(Dataset items)
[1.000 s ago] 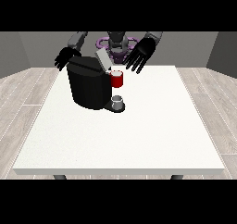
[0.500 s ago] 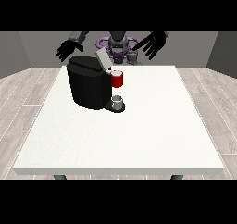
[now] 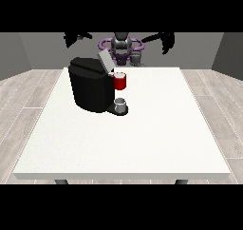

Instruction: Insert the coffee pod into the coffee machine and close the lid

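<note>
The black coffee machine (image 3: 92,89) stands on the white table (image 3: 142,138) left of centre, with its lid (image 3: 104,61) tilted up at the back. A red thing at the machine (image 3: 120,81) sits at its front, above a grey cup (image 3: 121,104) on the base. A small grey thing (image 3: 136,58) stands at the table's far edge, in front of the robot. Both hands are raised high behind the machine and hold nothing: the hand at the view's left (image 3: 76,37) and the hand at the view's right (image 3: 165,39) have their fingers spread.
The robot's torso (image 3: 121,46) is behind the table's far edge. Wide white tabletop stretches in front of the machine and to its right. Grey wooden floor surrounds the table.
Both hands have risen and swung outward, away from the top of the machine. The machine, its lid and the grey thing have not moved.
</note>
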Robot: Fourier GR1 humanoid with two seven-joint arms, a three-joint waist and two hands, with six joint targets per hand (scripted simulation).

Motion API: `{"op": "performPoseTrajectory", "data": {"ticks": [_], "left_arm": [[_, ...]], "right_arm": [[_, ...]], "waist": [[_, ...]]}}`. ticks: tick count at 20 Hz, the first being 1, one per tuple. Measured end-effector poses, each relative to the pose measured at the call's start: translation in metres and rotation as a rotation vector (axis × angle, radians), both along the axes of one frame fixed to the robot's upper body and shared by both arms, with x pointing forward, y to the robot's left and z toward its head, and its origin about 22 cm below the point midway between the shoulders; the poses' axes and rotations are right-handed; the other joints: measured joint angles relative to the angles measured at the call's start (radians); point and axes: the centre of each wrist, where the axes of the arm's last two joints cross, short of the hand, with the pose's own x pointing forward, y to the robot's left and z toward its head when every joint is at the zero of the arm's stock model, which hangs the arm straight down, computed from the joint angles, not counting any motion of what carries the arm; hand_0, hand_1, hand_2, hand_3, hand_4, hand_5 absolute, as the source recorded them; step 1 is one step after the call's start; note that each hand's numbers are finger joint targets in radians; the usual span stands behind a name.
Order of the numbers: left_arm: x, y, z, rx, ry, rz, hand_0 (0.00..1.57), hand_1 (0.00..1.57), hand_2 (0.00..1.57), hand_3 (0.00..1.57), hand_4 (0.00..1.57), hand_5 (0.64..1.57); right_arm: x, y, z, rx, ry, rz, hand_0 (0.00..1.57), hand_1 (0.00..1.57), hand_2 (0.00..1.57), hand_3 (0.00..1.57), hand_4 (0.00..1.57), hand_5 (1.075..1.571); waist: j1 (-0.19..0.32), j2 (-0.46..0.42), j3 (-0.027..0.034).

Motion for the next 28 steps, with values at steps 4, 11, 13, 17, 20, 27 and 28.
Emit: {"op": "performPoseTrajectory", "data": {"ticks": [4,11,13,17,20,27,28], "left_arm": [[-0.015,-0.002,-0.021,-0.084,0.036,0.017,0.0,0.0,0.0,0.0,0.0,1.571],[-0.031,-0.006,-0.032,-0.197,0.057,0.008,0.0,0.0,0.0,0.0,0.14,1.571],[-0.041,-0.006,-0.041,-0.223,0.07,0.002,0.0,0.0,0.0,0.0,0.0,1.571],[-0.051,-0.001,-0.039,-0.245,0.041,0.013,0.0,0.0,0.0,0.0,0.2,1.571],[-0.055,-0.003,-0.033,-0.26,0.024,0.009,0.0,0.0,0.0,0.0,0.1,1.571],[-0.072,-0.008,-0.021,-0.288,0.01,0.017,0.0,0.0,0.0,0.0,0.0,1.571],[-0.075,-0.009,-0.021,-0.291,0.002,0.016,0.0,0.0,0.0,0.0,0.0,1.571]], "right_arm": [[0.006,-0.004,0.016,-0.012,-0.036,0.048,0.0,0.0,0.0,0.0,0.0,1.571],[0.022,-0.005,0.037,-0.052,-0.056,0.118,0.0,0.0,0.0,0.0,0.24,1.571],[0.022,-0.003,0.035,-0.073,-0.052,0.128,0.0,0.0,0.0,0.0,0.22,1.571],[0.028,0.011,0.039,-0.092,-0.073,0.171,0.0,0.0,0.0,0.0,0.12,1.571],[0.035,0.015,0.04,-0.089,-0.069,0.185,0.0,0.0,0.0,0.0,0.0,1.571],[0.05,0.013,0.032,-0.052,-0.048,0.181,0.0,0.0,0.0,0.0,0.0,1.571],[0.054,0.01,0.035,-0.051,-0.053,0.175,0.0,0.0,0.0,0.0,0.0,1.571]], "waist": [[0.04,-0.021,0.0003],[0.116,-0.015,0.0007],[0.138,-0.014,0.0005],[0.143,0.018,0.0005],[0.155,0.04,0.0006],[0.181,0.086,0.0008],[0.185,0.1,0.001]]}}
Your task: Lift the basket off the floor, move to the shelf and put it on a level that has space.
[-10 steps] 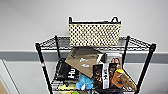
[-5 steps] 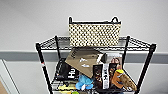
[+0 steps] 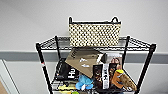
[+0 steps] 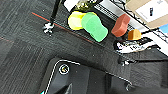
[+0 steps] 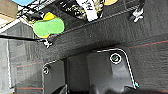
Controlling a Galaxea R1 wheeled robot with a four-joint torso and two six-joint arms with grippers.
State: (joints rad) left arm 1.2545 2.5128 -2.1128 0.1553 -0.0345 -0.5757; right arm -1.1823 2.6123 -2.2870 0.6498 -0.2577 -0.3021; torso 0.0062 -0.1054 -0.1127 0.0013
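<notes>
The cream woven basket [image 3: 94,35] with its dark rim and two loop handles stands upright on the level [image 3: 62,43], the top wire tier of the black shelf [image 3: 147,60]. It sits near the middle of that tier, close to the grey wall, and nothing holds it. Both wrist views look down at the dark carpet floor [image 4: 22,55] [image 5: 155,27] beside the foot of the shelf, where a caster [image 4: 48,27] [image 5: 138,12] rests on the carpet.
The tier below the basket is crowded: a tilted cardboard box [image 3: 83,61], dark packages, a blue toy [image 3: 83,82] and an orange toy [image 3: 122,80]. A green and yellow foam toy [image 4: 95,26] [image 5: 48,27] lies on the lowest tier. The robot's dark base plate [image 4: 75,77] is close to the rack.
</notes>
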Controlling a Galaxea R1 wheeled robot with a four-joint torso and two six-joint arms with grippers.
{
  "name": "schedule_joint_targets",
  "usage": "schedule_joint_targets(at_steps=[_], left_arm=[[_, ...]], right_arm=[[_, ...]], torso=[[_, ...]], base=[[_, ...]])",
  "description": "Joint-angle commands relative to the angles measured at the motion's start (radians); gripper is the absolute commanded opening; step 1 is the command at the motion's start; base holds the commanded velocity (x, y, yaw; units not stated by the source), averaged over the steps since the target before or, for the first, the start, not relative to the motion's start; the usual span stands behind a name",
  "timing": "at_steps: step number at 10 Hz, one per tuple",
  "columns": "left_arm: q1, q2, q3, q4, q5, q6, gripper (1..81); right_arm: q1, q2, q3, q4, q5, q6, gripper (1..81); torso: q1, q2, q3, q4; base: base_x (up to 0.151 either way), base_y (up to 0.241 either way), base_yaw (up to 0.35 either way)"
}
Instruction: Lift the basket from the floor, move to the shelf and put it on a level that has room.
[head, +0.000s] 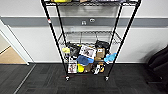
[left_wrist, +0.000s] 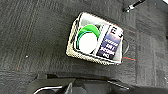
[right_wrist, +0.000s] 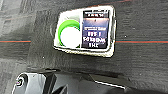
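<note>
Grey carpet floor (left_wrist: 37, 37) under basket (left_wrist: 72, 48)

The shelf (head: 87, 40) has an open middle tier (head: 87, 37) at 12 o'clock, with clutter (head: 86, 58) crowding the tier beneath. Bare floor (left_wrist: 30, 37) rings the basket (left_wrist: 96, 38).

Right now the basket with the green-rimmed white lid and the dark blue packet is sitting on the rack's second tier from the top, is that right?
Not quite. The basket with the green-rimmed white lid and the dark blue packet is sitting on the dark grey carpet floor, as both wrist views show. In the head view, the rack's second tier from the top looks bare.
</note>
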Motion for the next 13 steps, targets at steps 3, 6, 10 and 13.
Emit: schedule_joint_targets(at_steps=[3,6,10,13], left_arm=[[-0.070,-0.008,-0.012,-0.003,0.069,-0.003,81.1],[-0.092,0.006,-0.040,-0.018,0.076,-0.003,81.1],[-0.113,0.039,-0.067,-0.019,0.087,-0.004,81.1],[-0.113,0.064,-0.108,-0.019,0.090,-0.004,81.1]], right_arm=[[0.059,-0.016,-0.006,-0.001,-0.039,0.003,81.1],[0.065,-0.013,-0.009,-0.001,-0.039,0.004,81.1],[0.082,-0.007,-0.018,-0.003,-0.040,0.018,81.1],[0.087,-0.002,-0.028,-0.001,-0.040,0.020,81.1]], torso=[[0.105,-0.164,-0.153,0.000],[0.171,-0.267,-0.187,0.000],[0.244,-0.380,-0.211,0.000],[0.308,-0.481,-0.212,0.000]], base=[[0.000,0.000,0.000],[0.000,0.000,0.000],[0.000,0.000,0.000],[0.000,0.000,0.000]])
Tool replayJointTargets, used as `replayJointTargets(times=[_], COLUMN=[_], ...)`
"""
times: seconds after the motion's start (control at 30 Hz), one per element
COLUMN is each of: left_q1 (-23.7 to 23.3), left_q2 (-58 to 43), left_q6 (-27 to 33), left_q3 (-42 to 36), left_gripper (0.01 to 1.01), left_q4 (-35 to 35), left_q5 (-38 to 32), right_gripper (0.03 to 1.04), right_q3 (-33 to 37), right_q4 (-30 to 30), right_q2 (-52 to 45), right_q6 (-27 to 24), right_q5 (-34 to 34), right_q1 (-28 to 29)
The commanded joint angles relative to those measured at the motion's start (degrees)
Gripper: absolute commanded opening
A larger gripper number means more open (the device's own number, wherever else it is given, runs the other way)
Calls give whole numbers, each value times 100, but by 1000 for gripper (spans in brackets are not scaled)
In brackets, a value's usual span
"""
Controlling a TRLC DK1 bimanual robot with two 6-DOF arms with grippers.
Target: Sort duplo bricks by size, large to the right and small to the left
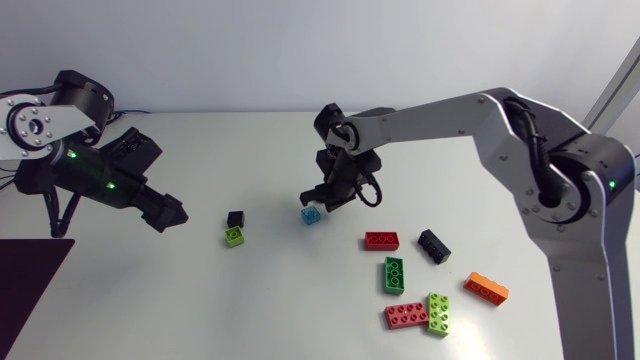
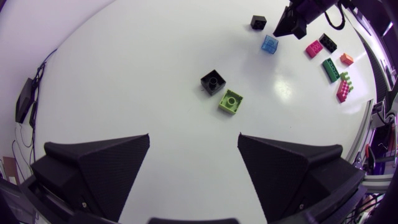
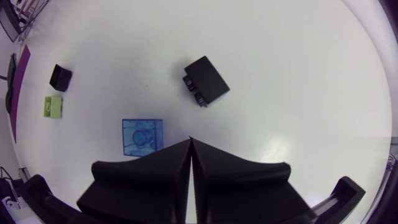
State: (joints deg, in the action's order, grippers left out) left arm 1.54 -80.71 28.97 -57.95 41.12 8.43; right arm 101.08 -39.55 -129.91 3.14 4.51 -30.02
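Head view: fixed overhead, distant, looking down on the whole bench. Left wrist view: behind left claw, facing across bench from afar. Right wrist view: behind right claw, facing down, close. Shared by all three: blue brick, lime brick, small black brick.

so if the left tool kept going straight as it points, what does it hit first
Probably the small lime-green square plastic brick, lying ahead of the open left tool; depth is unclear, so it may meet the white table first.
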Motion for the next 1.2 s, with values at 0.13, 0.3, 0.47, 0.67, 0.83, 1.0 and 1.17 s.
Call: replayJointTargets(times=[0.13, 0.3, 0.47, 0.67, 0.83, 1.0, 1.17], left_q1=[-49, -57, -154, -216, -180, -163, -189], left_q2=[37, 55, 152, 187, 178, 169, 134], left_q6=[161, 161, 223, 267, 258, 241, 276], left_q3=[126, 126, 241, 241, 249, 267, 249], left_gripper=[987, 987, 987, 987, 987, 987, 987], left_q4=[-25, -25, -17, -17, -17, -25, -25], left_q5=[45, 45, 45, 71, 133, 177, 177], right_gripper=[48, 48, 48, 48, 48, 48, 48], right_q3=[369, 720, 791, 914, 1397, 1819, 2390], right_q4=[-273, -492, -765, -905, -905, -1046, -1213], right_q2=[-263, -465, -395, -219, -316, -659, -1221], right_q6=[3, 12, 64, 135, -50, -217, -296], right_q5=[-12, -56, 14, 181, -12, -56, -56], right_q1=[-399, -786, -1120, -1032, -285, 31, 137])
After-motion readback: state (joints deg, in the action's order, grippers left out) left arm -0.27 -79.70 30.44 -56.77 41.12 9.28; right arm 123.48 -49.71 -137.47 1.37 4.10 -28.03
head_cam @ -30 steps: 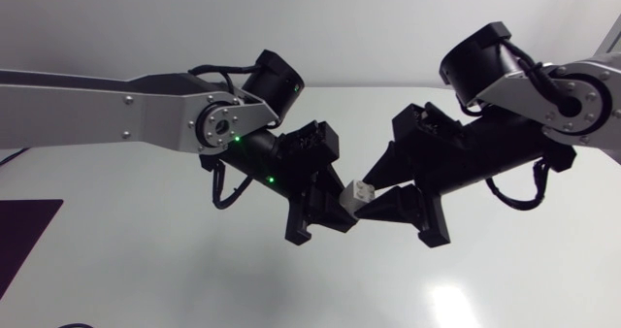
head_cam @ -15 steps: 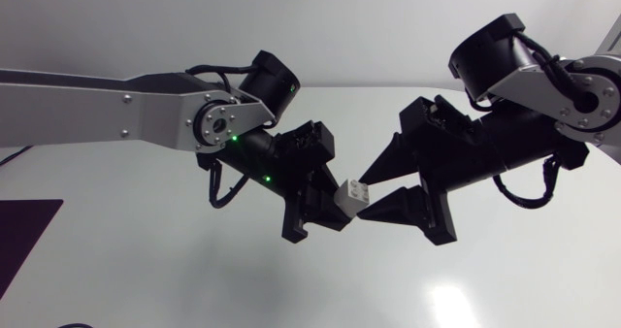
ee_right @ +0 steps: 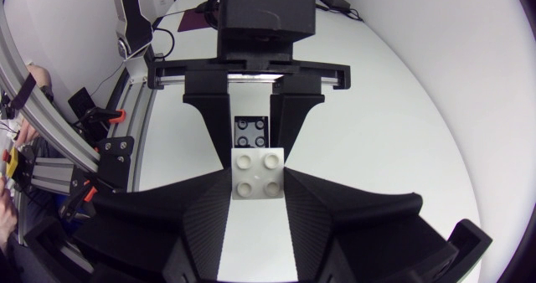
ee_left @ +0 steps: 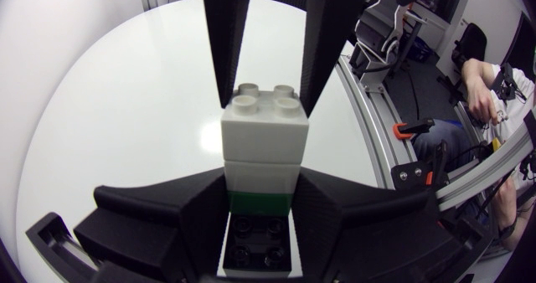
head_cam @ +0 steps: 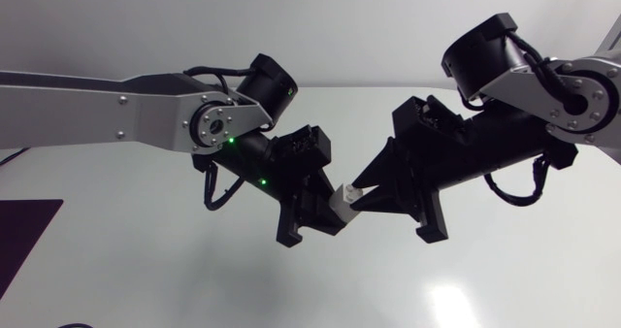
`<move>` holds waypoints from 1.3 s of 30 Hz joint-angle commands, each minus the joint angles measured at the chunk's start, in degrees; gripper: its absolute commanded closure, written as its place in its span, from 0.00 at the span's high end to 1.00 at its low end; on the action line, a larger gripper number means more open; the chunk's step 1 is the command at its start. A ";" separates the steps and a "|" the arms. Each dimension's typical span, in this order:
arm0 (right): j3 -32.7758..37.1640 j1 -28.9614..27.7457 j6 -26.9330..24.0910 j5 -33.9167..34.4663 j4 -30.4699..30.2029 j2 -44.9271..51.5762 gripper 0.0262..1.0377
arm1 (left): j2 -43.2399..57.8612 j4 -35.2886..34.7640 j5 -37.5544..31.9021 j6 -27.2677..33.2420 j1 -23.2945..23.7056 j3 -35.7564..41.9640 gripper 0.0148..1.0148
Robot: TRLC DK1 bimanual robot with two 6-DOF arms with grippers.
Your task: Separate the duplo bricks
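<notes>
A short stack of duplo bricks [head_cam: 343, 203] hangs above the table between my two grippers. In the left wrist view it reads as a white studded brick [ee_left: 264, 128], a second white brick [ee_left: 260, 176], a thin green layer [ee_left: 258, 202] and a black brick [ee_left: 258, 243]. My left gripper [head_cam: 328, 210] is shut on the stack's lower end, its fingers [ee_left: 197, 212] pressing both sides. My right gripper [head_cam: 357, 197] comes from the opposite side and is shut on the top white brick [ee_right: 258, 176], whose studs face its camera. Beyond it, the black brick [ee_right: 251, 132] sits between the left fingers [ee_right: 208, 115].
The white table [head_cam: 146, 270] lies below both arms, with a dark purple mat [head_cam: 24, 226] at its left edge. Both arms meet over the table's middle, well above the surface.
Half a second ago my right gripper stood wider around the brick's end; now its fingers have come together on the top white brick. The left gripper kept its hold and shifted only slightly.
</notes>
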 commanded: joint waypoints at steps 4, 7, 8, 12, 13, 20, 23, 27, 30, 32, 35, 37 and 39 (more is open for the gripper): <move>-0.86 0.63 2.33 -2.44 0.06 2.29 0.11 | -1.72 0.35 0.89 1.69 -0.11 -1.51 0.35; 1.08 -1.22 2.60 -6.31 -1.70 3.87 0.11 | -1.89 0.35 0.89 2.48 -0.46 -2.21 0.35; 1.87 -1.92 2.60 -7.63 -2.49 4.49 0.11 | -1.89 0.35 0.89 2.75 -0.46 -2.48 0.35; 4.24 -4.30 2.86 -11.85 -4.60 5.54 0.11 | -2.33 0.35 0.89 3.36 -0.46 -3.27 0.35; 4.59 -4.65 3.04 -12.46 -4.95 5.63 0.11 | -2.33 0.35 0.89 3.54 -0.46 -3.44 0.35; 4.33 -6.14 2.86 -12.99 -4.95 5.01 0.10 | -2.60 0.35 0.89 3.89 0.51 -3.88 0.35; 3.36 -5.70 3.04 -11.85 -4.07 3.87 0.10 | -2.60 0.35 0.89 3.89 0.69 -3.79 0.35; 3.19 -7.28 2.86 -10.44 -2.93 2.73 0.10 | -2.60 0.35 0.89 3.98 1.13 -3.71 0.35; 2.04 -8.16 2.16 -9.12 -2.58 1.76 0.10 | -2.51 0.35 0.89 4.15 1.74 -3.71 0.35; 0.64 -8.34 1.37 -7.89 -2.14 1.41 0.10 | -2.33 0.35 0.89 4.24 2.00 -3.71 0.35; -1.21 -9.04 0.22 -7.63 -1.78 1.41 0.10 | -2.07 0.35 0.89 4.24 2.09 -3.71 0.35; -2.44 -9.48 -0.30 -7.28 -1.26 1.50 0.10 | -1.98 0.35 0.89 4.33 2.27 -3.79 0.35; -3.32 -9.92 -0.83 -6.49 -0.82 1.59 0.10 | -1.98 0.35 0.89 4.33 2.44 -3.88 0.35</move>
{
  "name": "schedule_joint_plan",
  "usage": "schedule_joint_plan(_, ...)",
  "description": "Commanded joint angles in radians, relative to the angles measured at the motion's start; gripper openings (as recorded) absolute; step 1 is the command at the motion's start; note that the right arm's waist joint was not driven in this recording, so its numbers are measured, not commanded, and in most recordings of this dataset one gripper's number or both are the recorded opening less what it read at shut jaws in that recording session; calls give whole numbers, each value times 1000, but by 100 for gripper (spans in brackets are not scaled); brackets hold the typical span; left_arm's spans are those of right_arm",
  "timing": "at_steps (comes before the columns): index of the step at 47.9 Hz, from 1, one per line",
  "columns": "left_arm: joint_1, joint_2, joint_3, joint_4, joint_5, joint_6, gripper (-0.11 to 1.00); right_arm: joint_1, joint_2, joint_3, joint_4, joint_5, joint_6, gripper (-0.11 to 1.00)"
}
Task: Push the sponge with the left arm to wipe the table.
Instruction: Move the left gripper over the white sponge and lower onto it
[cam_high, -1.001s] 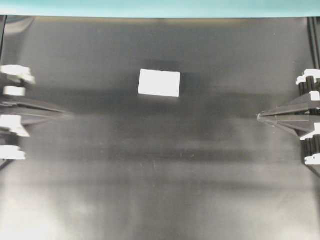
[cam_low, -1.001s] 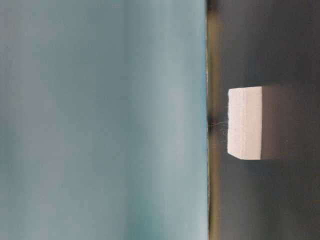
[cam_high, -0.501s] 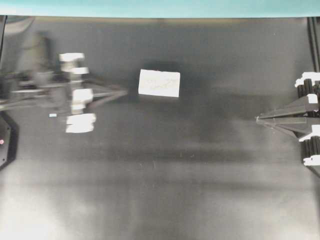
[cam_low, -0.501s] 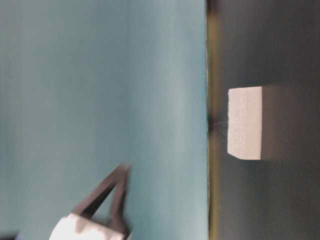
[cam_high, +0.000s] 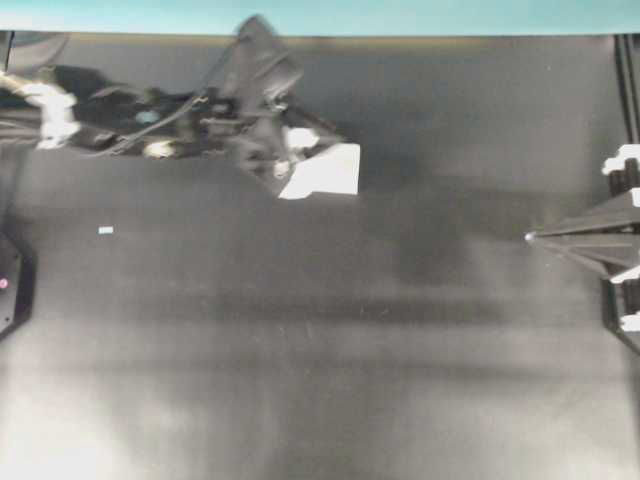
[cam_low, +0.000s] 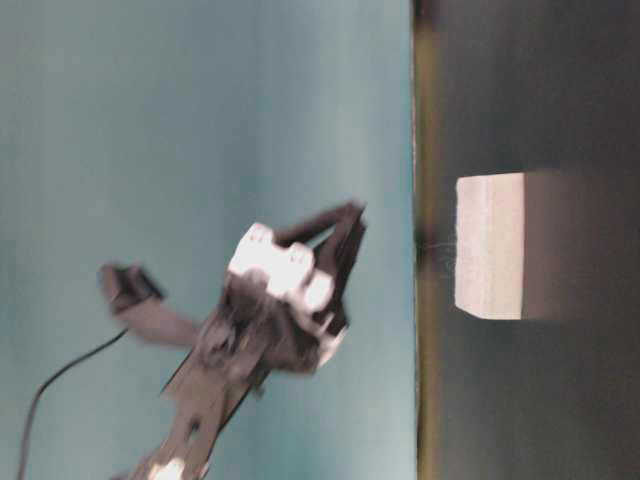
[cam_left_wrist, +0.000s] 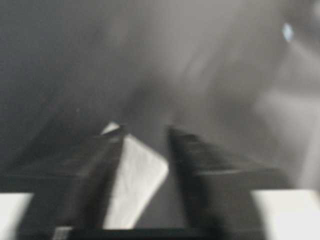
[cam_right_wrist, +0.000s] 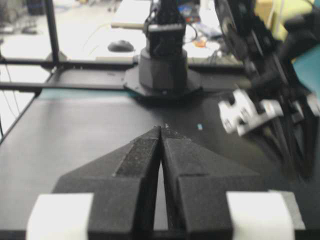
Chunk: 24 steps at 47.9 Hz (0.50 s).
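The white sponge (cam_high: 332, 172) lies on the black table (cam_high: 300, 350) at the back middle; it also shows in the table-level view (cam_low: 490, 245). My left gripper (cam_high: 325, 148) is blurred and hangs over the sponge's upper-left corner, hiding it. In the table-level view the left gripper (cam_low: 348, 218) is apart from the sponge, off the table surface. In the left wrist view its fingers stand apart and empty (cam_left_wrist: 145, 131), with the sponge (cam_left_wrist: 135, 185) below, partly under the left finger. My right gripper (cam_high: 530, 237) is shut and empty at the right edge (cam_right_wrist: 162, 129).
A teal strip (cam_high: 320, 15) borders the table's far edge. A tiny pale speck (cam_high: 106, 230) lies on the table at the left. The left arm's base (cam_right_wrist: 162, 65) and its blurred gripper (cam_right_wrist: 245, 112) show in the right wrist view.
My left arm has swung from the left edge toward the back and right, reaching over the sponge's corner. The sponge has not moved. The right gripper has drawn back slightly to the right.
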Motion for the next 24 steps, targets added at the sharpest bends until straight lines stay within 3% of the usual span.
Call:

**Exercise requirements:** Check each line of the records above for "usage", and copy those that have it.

**Answer box:**
  "usage": "schedule_joint_targets(at_steps=[_], left_arm=[[_, ...]], right_arm=[[_, ...]], torso=[[_, ...]], base=[[_, ...]])",
  "usage": "schedule_joint_plan(_, ...)",

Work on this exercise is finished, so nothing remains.